Un ulteriore tassello si aggiunge all’annosa vertenza del personale Ata, precedentemente dipendente degli Enti locali (Provincia o Comune) e transitato nei ruoli dello Stato con la legge n.124/1999.
Bisogna avere almeno qualche capello bianco per ricordare che il personale interessato si rivolse a suo tempo all’autorità giudiziaria in quanto- benché la legge avesse stabilito che gli ex dipendenti locali avrebbero conservato l’intera anzianità maturata- nei provvedimenti di ricostruzione carriera veniva loro riconosciuta un’anzianità virtuale, corrispondente al “maturato economico”, piuttosto che l’anzianità effettiva.

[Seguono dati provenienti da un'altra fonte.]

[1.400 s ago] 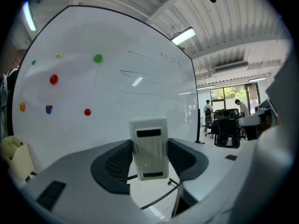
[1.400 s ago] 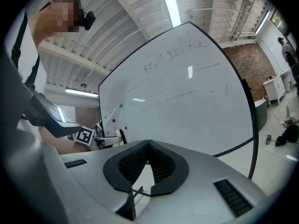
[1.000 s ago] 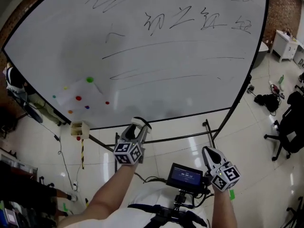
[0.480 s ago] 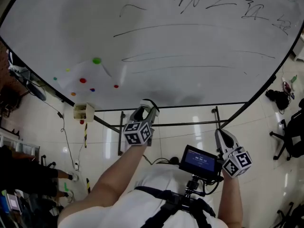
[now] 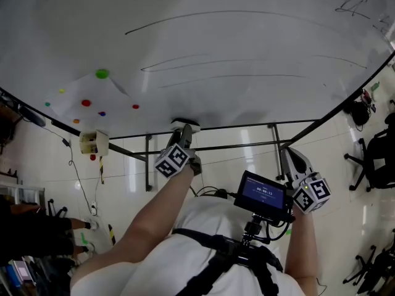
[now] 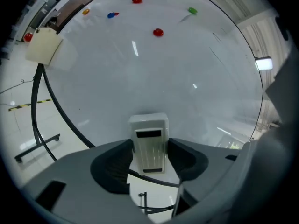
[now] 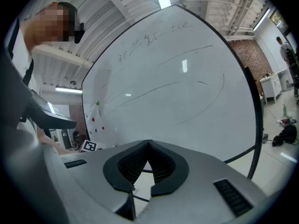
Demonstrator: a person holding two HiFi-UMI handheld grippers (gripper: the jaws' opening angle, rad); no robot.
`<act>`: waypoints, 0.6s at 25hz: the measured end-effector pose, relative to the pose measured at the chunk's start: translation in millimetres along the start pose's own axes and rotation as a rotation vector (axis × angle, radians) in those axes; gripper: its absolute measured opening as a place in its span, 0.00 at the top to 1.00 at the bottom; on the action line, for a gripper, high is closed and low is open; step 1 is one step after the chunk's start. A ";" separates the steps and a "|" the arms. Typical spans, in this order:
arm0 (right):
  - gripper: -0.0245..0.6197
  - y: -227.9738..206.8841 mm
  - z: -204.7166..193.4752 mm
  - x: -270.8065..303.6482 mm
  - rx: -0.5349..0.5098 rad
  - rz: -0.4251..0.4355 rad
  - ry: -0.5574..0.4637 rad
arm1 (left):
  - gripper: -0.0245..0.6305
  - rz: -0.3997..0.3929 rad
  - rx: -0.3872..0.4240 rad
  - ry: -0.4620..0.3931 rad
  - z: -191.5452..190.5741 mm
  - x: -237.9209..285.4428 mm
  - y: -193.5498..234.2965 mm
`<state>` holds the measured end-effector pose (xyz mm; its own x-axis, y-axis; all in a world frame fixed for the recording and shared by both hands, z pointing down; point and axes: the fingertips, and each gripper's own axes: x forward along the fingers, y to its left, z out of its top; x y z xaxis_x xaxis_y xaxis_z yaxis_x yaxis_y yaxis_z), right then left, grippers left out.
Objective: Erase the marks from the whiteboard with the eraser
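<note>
1. A small monitor (image 5: pixel 263 195) sits on the person's chest rig.
2. Just beside it, the right claw (image 5: pixel 295 162) is empty, its jaws closed tip to tip.
3. The left claw (image 5: pixel 183 134) grips a white eraser (image 6: pixel 149 143) between its pads, at the lower edge of the whiteboard (image 5: pixel 247 17).
4. Long pen marks (image 5: pixel 234 77) run across the board above the eraser.
5. Coloured magnets (image 5: pixel 102 74) dot the board's left part.
</note>
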<state>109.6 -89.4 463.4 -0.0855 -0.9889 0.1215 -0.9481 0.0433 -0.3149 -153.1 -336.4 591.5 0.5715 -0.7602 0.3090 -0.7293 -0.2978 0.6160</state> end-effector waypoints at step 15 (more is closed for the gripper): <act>0.93 -175.6 -15.4 57.7 0.016 0.175 0.205 | 0.54 0.025 -0.361 -0.215 -82.6 92.4 -78.1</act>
<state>266.4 -151.9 540.2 -0.3091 -0.9172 0.2513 -0.9086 0.2068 -0.3628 -12.3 -335.7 631.8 0.4356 -0.8794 0.1920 -0.5415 -0.0856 0.8363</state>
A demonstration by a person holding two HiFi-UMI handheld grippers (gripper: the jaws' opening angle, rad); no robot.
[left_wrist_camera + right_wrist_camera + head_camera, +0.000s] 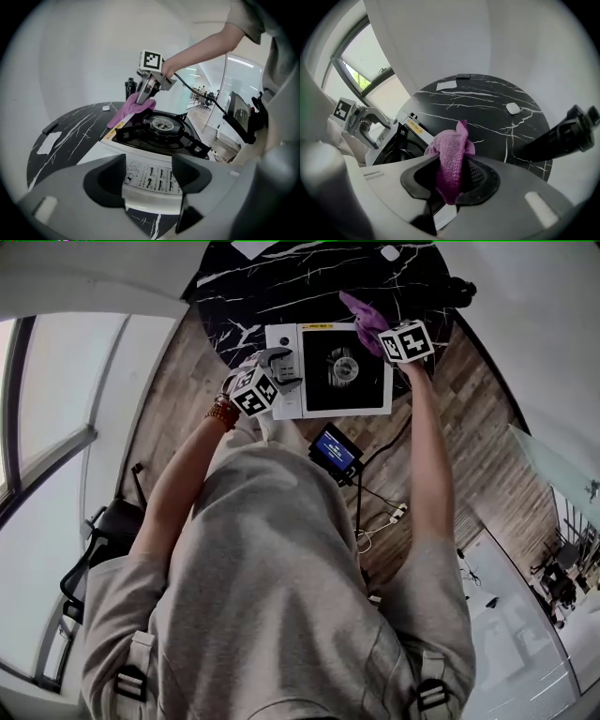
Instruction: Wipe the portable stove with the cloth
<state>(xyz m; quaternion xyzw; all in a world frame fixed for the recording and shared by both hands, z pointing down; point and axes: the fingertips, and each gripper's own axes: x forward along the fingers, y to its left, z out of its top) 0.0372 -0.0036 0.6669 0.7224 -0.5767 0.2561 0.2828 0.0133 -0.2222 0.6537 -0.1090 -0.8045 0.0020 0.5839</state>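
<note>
Pinching the cloth (450, 159) in my right gripper (450, 180), jaws clamped on a bunched fold so it isn't slipping out once I'm rubbing. The loose end is draping onto the far right corner of the portable stove (347, 390), close to the yellow label (114, 132), and it's looking like it's touching the top there. I'm reading that as the wipe just getting going at that corner.

The stove is sitting at the near edge of the round black table (281, 287), so both arms are reaching it easily. My left gripper (149, 176) is hovering at the stove's left end with its jaws spread wide and gripping nothing, the stove's white printed side showing between them. I'm guessing it's there to brace the stove against sliding. I can't tell if it's actually touching.
</note>
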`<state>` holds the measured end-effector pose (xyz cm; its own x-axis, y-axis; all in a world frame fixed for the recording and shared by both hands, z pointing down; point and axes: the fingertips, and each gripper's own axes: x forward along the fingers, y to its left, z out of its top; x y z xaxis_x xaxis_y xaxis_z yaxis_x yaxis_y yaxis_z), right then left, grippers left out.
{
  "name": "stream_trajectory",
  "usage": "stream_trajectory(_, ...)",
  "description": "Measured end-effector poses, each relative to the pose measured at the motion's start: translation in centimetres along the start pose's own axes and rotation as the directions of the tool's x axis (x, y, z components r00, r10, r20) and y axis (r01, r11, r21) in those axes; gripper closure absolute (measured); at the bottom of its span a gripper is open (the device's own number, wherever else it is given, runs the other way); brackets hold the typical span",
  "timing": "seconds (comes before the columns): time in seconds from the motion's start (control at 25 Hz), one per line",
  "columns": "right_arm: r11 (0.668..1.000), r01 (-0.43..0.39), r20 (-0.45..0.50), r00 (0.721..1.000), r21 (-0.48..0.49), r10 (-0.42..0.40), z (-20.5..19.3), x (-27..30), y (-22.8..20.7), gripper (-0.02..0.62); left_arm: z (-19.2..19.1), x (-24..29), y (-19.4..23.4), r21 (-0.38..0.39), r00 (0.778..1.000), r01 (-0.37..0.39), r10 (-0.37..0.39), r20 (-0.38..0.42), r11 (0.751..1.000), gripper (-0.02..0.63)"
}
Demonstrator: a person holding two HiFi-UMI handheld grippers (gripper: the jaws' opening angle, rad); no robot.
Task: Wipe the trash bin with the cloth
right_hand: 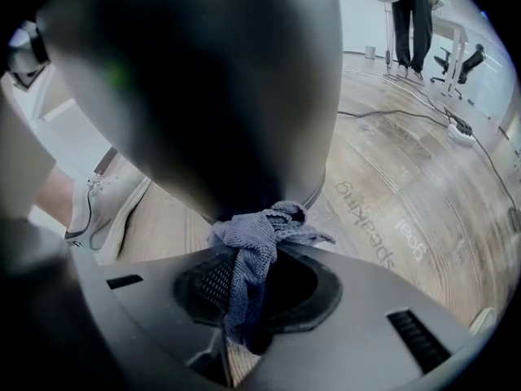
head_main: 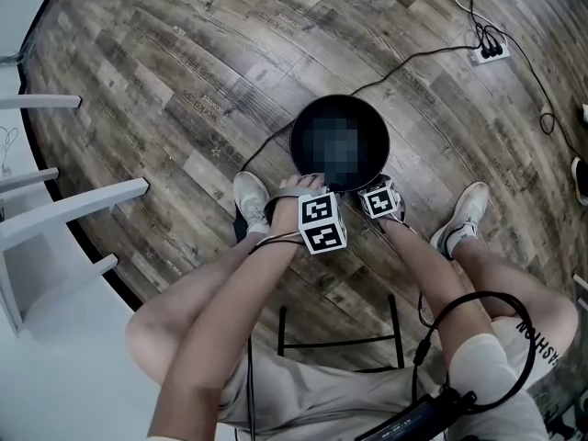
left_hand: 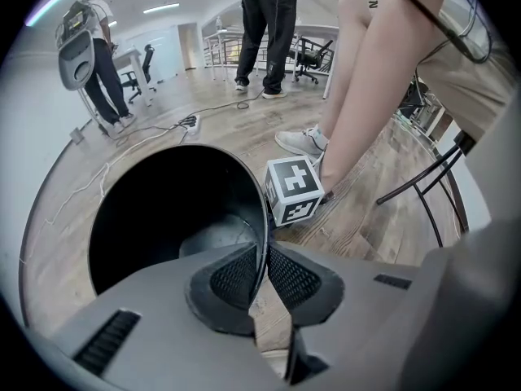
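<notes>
Head view: bin on floor between shoes. We have left gripper and right gripper at its near rim.

Left gripper view: jaws narrow, pinching bin rim, one pad inside, one outside.

Right gripper view: jaws clamp bunched cloth, pressed on bin outer wall.

We judge bin light, stiff, smooth, prone to skid, so we grip at rim. Cloth limp, best kept bunched.

Looks like an open-plan office. Well beyond the left tongs: swivel chairs at white desks, strip lights overhead, a person standing among them. Wood-plank floor all round, crossed by loose cables to a power strip.
</notes>
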<state>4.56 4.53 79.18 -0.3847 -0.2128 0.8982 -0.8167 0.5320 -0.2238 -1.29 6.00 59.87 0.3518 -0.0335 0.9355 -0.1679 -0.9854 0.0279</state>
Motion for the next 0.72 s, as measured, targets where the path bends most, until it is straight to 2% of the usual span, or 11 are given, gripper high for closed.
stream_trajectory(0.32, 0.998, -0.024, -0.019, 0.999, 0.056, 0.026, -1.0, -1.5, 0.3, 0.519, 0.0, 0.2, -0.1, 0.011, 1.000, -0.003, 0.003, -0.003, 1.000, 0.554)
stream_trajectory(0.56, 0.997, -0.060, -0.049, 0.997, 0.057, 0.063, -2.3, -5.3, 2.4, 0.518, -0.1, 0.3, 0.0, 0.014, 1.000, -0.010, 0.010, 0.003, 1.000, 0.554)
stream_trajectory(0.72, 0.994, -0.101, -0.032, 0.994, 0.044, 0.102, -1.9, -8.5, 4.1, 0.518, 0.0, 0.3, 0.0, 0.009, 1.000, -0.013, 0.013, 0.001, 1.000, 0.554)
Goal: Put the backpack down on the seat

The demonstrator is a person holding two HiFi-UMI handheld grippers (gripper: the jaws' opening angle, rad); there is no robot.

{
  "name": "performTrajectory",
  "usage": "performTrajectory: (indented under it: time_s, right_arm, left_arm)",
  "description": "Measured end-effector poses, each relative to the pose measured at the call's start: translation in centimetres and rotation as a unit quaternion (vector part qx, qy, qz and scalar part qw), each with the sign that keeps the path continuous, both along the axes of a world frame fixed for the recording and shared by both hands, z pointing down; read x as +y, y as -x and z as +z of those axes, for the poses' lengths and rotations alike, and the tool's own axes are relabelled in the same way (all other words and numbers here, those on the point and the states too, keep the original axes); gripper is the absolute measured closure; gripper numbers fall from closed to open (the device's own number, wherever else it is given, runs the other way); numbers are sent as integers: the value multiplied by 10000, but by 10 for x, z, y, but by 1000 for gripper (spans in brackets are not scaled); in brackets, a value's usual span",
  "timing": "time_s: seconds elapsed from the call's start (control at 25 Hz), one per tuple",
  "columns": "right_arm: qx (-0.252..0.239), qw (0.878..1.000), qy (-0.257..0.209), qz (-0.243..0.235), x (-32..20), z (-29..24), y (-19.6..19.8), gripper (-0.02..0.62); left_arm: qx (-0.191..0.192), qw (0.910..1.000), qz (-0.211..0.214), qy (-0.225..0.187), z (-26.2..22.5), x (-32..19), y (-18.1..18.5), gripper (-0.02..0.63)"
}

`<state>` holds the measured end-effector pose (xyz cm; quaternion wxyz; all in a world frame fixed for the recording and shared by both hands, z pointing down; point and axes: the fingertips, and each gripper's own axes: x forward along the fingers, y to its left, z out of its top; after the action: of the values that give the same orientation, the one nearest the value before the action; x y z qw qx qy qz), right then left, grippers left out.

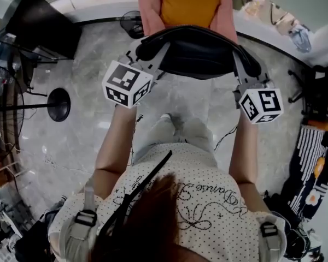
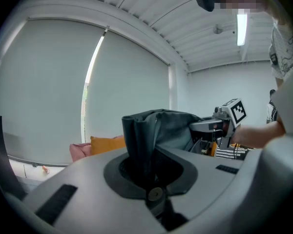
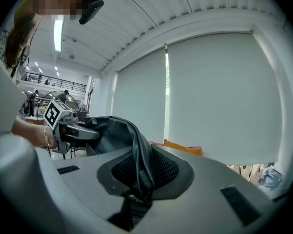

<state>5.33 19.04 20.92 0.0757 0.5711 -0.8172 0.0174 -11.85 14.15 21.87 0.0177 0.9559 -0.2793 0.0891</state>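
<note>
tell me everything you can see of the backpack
The backpack is black, of smooth, slightly shiny material like leather. It hangs stretched sideways in the air between both grippers, in folds. The left gripper is clamped on a bunched fold at one end, the right gripper on a folded edge at the other. It is above the grey floor, in front of the pink seat with an orange cushion.

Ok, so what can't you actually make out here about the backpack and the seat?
- The seat: in the head view it is cut off by the top edge, and its front is hidden behind the backpack.
- Whether the backpack touches the seat: its underside shows in no view.
- Left gripper view: only a sliver of the seat shows beside the backpack fabric.
</note>
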Motion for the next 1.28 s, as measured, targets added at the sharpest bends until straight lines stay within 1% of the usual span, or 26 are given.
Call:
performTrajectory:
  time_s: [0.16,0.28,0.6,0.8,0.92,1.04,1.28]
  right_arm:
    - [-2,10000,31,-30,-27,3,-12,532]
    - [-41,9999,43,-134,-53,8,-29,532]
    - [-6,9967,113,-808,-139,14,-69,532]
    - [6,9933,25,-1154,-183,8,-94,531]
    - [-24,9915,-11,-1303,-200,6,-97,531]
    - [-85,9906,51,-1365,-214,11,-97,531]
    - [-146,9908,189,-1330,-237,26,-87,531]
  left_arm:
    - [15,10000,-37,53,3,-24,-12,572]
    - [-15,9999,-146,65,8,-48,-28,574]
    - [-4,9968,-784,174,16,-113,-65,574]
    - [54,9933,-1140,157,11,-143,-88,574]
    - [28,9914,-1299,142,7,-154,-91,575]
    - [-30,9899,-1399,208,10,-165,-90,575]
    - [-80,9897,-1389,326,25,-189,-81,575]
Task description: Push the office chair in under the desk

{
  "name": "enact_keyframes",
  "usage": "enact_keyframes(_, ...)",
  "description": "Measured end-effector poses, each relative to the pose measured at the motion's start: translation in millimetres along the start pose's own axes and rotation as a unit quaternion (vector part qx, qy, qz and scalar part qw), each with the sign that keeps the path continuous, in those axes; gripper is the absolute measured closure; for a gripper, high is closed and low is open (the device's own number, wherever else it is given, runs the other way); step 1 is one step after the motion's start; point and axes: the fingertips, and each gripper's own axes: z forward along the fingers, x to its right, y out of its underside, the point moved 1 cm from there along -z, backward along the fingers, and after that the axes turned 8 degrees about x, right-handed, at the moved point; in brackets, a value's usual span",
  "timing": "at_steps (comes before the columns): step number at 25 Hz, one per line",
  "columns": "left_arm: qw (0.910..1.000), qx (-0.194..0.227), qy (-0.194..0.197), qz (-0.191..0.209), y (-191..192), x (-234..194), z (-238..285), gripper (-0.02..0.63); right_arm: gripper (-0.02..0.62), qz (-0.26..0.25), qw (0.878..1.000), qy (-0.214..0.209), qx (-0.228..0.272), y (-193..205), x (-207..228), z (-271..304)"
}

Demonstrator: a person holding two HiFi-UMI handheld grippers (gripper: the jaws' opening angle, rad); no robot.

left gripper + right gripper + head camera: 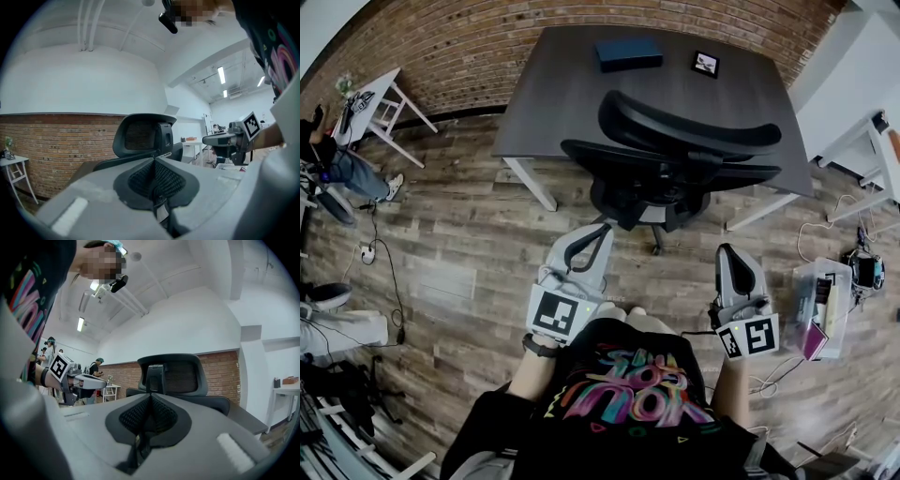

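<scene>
A black office chair (675,150) with a mesh headrest stands on the wood floor, its back toward me and its seat partly under the dark desk (562,84). My left gripper (602,230) is shut and empty, its tip close to the chair's lower back; whether it touches the chair I cannot tell. My right gripper (725,251) is shut and empty too, a little short of the chair on its right side. In the left gripper view the shut gripper (154,161) points at the headrest (140,136). The right gripper view shows the shut gripper (150,397) facing the chair (180,376).
A blue box (628,52) and a small framed picture (706,64) lie on the desk by the brick wall. A white side table (384,108) stands at left and a white table (862,141) at right. A clear bin (821,307) and cables lie on the floor at right.
</scene>
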Motion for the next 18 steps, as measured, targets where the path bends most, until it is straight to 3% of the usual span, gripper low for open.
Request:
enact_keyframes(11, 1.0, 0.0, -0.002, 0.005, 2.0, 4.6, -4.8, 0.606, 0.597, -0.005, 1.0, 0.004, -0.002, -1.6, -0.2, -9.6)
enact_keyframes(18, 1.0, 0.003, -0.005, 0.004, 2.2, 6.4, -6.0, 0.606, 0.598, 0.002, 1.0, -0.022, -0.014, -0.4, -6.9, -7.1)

Dopo centinaia di sentenze favorevoli (di cui molte definitive), fu introdotto nottetempo nella legge di bilancio dall’allora “Governo Berlusconi” un comma di “interpretazione autentica”, secondo cui la legge doveva essere interpretata come voleva il Ministero, vale a dire nel senso di riconoscere l’anzianità virtuale e non quella effettiva.
Della questione fu investita la Corte Costituzionale – che ritenne però che la modifica retroattiva della norma non fosse incostituzionale- e, successivamente, la Corte di Cassazione, che cercò di mettere definitivamente la parola fine alla vicenda.
La questione fu però portata di fronte alle Corti Europee.
La CGUE affermò che, trattandosi di una sorta di “cessione d’azienda”, il personale aveva diritto a conservare lo stesso trattamento economico in godimento.
La Corte Europea dei Diritti dell’Uomo, a sua volta, condannò lo Stato Italiano per aver modificato a suo favore la normativa in una vicenda in cui lo Stato era “parte”, affermando che “ il fine invocato dal Governo italiano, vale a dire la necessità di colmare un vuoto giuridico ed eliminare le disparità di trattamento tra i dipendenti, mirava in realtà a preservare il solo interesse economico dello Stato”.
Davvero una pesante bacchettata….
Nonostante le decisioni delle Corti Europee, non solo il personale Ata non ha avuto giustizia nel nostro Paese, in quanto i loro ricorsi continuano ad essere rigettati con pesanti condanne alle spese, ma l’Amministrazione ha obbligato i dipendenti a restituire le somme relative agli aumenti percepiti in esecuzione delle sentenze favorevoli.
In questo panorama piuttosto sconsolante, si inserisce la sentenza del Tribunale di Savona, che ha stabilito l’illegittimità della richiesta di restituzione delle somme a suo tempo versate.
I ricorrenti- assistiti dall’avvocato Sullam, da sempre Paladino di questa battaglia- hanno fatto leva sul fatto che il Ministero aveva “dimenticato” per molti anni di richiedere indietro gli aumenti corrisposti e, pertanto, non aveva più diritto alla “ripetizione dell’indebito”, per intervenuta prescrizione.
Il Tribunale di Savona, accogliendo il ricorso, ha osservato che -essendo decorso oltre un decennio dalla sentenza della Corte d’Appello che aveva dato ragione al Ministero- era da considerarsi “estinto” il diritto alla ripetizione delle somme versate dall’Amministrazione, in esecuzione della sentenza di primo grado.
Una Buona Pasqua per il personale Ata.